Creating myself through writing
March 8, 2022
Swimming in the sticky sunlight spilling through half-open windows, I sat on the linoleum floor of a third-story classroom building in L.A. and watched the wind caress the palm fronds outside, a notebook open in my lap. I was 11, away from home by myself for the first time, and I was falling in love.
To the 11-year-old me, that classroom was magical. I sat with 10 peers in a circle of desks, discussing books our professor assigned. I filled my notebook with short stories, poems and creative journal entries, and shared them aloud to my classmates. I knew by the end of those three weeks that I never wanted to leave. I wanted to be swamped in the magic of that classroom for the rest of my life, where I could let the dizzy buzz of creation carbonate my blood every day.
Afterward, I threw myself into my new ambition with abandon. I read voraciously. I stuffed my Google Drive with half-finished narratives. I started observing the conversations around me in order to make the dialogue I wrote more realistic, cataloging the behavioral tics of my friends to elevate my characterization skills and transforming every sight I saw into imagery in my mind.
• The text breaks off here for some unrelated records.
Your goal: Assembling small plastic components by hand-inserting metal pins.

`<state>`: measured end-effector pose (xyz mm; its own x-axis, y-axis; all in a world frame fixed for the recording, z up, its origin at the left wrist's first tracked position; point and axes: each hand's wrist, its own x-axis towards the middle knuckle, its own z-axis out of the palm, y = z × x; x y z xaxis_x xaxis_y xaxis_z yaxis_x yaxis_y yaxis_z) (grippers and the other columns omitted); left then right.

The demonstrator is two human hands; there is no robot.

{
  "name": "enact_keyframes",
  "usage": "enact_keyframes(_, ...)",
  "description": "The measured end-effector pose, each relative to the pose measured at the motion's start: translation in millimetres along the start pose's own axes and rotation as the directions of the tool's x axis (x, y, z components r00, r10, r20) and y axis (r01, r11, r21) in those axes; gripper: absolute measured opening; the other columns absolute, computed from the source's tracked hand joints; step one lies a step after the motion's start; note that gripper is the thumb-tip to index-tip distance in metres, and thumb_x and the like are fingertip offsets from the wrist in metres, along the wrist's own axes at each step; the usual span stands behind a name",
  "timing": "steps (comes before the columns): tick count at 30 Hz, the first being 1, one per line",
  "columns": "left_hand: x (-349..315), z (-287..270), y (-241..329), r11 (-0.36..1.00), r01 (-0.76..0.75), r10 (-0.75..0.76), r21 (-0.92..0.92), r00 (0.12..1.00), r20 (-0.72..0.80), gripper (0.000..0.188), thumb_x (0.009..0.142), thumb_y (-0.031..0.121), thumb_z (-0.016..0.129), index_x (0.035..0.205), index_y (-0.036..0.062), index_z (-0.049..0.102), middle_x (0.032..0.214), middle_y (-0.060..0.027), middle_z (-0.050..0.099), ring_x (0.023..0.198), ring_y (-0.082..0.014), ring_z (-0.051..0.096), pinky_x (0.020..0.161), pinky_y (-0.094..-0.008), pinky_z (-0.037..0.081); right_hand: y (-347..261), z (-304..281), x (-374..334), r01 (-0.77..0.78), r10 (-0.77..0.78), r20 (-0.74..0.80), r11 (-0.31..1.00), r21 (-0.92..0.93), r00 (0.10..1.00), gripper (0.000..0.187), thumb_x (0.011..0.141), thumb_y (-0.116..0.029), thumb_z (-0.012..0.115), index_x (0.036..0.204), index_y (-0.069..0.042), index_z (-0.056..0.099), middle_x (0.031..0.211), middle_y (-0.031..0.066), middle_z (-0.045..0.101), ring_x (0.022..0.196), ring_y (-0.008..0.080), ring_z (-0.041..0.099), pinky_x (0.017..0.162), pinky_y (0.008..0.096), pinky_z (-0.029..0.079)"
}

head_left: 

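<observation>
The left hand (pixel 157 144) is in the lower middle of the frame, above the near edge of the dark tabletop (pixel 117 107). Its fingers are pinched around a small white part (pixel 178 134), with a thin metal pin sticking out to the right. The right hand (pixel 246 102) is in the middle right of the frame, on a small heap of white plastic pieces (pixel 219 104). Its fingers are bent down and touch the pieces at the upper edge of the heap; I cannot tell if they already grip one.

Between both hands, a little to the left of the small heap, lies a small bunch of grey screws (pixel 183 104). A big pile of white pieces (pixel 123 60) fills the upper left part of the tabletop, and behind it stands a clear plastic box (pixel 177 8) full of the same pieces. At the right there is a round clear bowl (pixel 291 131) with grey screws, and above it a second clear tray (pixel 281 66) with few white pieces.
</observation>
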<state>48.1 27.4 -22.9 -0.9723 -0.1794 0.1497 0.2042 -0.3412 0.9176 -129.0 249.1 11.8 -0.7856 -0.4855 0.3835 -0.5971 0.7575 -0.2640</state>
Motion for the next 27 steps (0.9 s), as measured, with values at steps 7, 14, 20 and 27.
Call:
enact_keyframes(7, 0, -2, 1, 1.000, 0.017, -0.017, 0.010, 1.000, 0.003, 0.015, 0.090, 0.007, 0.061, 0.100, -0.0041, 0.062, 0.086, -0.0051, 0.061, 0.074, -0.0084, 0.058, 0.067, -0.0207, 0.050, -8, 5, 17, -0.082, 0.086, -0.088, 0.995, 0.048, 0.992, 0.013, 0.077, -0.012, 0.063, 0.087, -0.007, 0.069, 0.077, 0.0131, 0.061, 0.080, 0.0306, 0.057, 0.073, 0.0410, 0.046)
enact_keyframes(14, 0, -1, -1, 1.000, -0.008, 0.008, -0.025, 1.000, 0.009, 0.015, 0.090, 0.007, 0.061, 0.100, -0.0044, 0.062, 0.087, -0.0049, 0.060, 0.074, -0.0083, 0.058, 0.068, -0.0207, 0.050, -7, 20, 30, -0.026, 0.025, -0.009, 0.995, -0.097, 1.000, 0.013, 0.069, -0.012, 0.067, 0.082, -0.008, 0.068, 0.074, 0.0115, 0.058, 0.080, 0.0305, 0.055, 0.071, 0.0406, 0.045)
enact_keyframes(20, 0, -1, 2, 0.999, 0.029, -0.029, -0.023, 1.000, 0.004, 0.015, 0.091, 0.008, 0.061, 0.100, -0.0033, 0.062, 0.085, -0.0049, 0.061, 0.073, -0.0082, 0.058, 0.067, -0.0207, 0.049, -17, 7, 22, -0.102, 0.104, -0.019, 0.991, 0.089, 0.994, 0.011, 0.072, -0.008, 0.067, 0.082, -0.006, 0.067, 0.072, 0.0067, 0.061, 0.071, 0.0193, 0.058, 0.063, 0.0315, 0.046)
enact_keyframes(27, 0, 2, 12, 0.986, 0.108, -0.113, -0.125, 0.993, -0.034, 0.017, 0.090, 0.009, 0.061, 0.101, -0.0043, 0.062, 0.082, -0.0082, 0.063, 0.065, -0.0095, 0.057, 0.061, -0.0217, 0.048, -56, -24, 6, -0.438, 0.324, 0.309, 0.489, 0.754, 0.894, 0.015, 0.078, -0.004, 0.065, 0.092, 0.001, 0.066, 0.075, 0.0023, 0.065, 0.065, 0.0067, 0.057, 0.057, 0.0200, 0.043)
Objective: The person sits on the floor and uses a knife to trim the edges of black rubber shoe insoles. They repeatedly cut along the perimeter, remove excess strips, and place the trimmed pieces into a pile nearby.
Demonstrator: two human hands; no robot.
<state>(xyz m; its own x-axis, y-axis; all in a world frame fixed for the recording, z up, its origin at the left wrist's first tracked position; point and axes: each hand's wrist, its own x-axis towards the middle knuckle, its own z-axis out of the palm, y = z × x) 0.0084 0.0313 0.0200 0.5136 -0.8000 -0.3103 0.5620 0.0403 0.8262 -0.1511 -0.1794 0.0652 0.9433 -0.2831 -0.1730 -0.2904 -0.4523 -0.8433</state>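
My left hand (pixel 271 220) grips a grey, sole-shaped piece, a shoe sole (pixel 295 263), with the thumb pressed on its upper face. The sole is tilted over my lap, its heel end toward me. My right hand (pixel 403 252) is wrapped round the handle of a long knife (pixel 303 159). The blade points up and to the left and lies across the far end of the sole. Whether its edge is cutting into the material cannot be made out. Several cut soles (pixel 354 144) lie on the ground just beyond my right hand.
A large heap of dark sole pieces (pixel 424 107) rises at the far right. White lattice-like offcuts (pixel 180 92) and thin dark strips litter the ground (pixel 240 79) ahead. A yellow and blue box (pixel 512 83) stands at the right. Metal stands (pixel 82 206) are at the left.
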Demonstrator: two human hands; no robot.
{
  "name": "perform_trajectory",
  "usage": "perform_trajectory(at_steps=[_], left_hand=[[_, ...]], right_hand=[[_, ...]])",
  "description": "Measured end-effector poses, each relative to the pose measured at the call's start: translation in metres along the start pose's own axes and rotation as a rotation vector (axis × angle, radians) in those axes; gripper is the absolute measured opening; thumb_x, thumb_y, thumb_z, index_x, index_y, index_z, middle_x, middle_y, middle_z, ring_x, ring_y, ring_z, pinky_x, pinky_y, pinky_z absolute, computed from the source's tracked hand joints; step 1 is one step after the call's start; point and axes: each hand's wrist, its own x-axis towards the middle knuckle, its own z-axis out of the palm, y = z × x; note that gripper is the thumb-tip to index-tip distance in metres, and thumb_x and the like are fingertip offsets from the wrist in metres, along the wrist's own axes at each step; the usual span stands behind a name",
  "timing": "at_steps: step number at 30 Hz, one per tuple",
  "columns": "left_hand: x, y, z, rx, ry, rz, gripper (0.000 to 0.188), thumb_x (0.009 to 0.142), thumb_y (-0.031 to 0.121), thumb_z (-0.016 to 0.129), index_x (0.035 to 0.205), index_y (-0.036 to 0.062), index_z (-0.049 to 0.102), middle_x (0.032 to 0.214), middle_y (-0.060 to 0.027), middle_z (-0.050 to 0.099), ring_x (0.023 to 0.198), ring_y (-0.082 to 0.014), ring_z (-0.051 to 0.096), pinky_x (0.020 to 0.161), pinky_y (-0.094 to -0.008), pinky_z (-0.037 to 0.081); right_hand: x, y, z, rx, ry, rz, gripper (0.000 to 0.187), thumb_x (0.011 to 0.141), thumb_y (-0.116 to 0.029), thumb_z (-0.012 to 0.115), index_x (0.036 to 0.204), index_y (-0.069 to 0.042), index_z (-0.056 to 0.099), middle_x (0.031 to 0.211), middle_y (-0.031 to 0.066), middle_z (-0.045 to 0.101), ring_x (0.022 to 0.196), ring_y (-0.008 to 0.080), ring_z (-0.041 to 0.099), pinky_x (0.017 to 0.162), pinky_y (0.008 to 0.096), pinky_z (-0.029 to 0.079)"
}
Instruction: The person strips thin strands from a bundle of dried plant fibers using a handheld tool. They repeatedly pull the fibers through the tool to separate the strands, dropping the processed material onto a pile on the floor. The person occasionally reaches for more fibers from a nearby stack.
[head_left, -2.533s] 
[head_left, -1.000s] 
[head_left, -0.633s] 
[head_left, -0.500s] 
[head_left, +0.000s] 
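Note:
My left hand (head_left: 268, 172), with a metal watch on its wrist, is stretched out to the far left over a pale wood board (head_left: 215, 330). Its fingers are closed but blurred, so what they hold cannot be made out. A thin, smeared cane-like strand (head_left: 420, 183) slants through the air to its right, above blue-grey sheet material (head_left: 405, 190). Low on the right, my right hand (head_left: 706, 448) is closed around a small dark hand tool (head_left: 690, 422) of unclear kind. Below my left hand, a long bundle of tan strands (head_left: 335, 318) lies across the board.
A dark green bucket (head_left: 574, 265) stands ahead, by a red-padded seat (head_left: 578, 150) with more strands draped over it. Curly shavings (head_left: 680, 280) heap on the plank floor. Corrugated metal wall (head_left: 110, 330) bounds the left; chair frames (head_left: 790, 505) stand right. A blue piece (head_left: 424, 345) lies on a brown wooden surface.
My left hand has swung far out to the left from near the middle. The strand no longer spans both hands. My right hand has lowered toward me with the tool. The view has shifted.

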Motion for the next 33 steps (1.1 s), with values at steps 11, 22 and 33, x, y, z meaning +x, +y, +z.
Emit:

But while I single-mindedly chased my dream, I couldn’t speak it. I kept it a secret, and when classmates or teachers asked what I wanted to be when I grew up, I lied. Pursuing a career in the arts and humanities is stigmatized in STEM-dominated Silicon Valley; unconventional dreams are deemed childish and discouraged by the people around me. I was ashamed of my desire; ashamed, too, of my cowardice. How could I be a writer if I couldn’t even admit it out loud?
Instead of questioning the path I’d embarked on, I dug in harder, enraged with myself and my surroundings. Writing in the Epic trained my attentiveness to the stories around me. I finally found the community of writers I longed for when I joined Vertigo Magazine, and would grow to foster that community as editor-in-chief senior year. I wrote and read and wrote until my shame shrunk enough to swallow, and the words “I want to be a writer” could surface instead.
Except that statement wasn’t entirely true anymore. I didn’t want to be a writer — I already was one. I’ve spent my whole adolescence writing, a dream I’d settled on when I was 11 and too young to know myself, a dream that had caused strife between me and the people I loved. Despite that, I can’t fathom an alternative. There is no way for me to live but like this: constantly vigilant for inspiration, scribbling stanzas on the margins of my math homework, pouring over fantasy worlds on long afternoon walks. On good nights, I am sleepless in the grip of imagining, eyes wide in the dark, and I wake the next morning buoyed by fantastical dreams.
Next fall, I will be across the country, pursuing a Comparative Literature degree at my dream college. The years after that, I will be at grad school or trekking the globe or scrambling for a steady salary to pay my rent. I will be somewhere else, I will be someone else too, but I will always be that little girl in a sun-dappled third-story classroom, breathless with wonder and falling in love for the first time.